California and other states face big challenges in implementing the provisions. With more people insured or eligible for Medi-Cal, providers' rates could skyrocket as they are inundated with new patients. Explaining the reforms to the consumer will be key, as is managing the political expectations of those on both sides of the issue.
Kennedy is in the thick of it as a board member of what could be the country's largest health exchange - the mechanism that will allow consumers in each state to comparison-shop for coverage. The health exchange board must clarify whether the goal is expanding coverage or bringing down costs, then design an efficient enrollment portal that takes political realities into account.

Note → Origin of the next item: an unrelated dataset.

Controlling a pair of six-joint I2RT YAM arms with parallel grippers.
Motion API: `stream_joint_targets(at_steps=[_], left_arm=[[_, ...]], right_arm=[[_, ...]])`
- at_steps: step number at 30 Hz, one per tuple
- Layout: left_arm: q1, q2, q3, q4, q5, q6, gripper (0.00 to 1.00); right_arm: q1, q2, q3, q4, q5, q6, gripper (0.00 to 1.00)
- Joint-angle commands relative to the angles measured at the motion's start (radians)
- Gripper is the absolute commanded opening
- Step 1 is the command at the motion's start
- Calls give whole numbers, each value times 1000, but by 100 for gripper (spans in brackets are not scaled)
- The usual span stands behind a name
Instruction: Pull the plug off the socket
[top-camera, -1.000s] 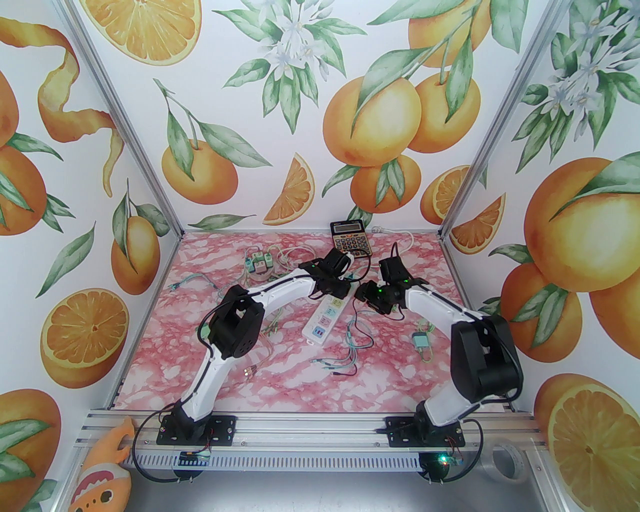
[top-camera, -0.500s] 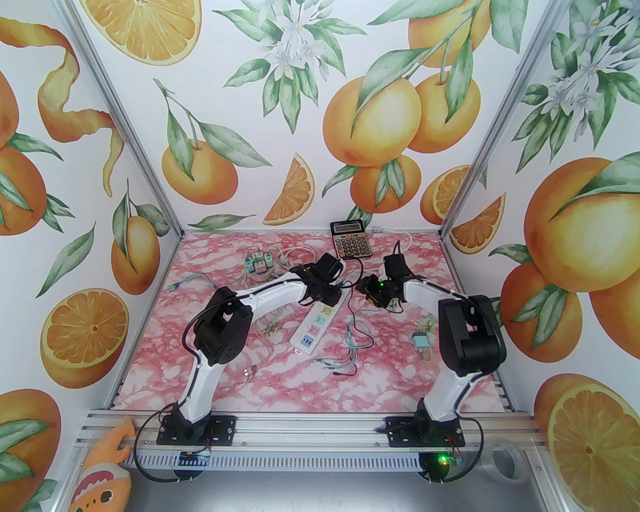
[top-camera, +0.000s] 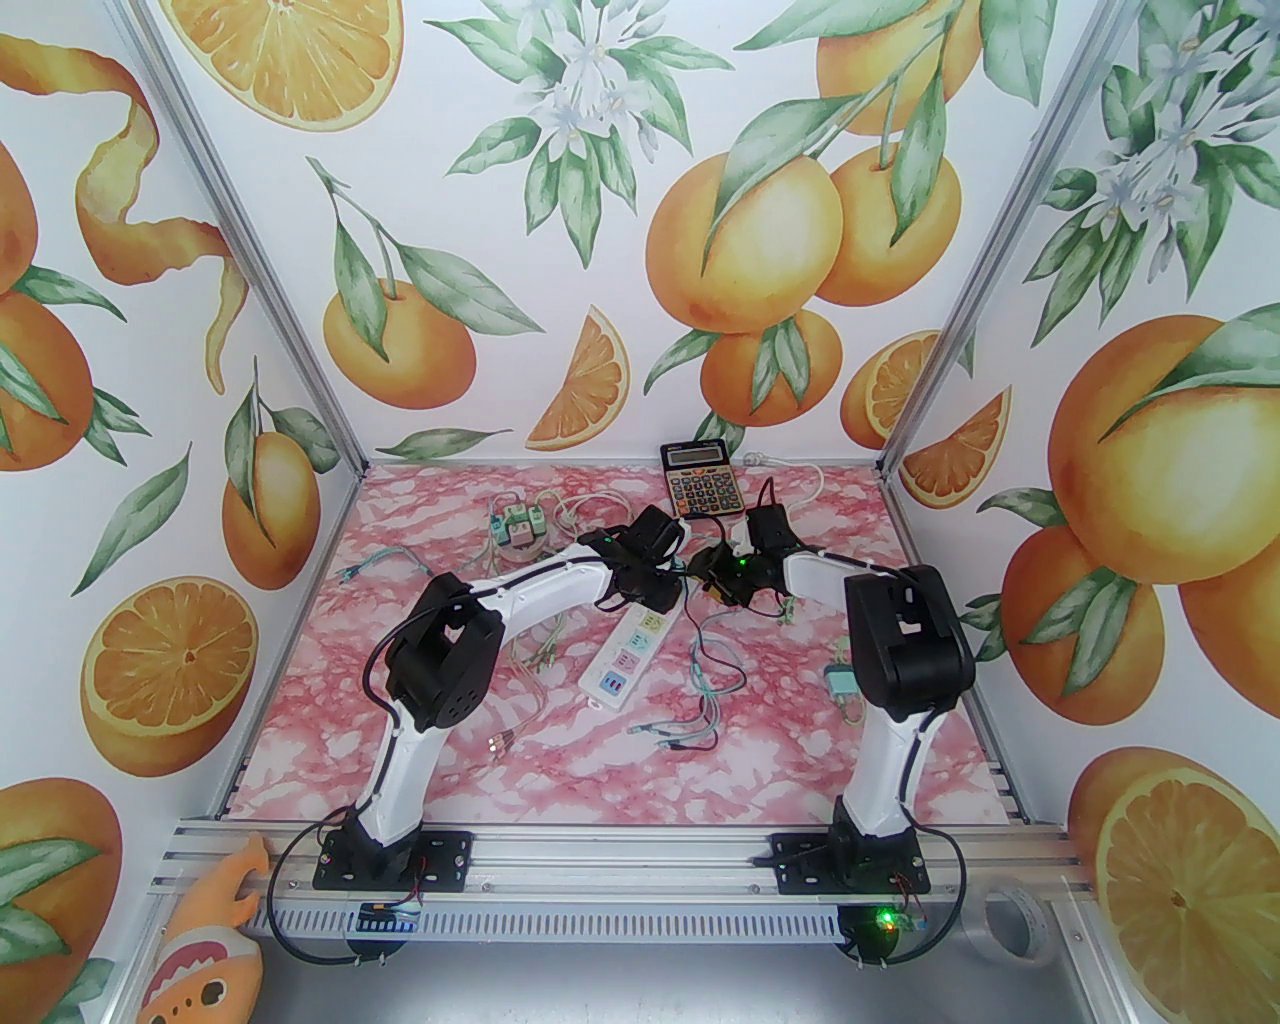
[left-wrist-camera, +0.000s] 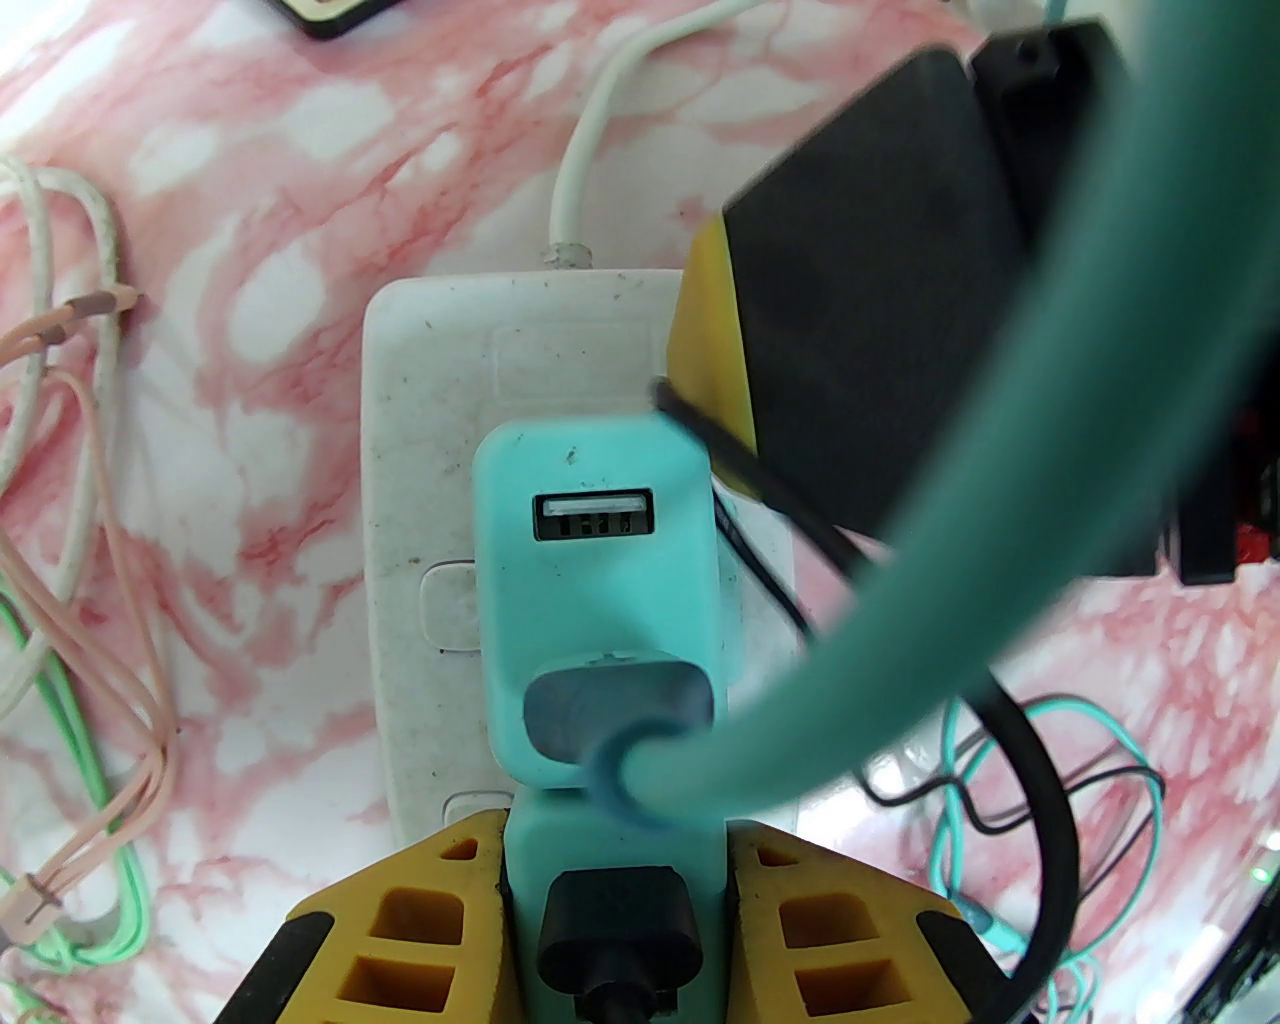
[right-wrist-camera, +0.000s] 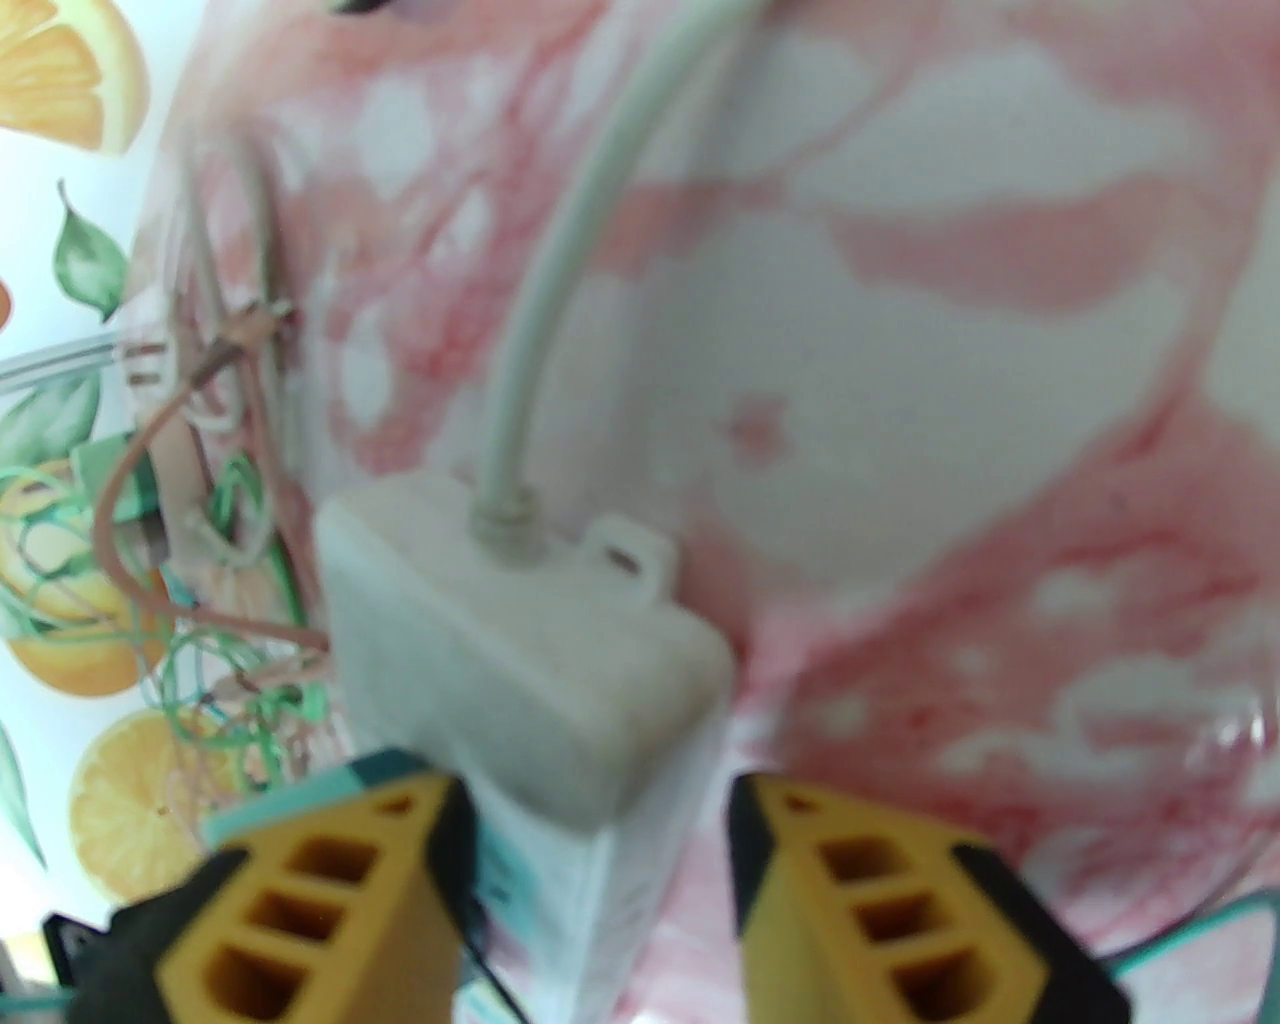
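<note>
Over the last second the power strip (top-camera: 625, 655) has been swung leftward on the surface (top-camera: 450, 760). The right gripper (right-wrist-camera: 595, 792) has been brought over its corded end, jaws narrowed yet still spread astride the casing. The teal plug (left-wrist-camera: 680, 850) is pinched by the left gripper (left-wrist-camera: 612, 830) and appears seated in the strip; a second teal adapter (left-wrist-camera: 600, 600) is plugged in just beyond it. Once the strip is clamped, the pull is judged ready to be made.
</note>
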Motion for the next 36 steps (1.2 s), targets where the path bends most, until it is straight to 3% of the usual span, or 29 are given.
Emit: stream_joint_targets(at_steps=[1,4,11,13,18,26,36], left_arm=[[-2,-36,-1,-56,39,11,23],[-10,-37,1,-63,7,24,23],[-77,-50,-1,-74,-219,95,18],[-87,-56,-7,-67,-240,103,17],[-62,-62,2,-77,-162,48,16],[24,-112,15,-62,76,-54,17],[-5,-156,27,-130,-65,15,18]], right_arm=[[12,48,38,-130,84,-35,38],[12,64,43,-197,138,-57,35],[15,83,42,-252,195,-68,35],[16,88,48,-268,210,-71,35],[21,96,62,-302,239,-89,35],[26,92,75,-326,259,-101,34],[27,75,94,-340,252,-106,34]])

Kennedy is a veteran of two major health-care reform efforts. As deputy chief of staff, she helped lead Gov. Gray Davis' 1999 campaign for comprehensive HMO reform in the state and Schwarzenegger's 2007 initiative, which contained many of the same elements as the federal health reform program.
Merkin, who earned his M.D. at the University of Miami, is a pioneer in the development of medical networks. The founder of Heritage Provider Networks, he has spent the past 30 years implementing a successful business model to address the needs and challenges of affordable managed care.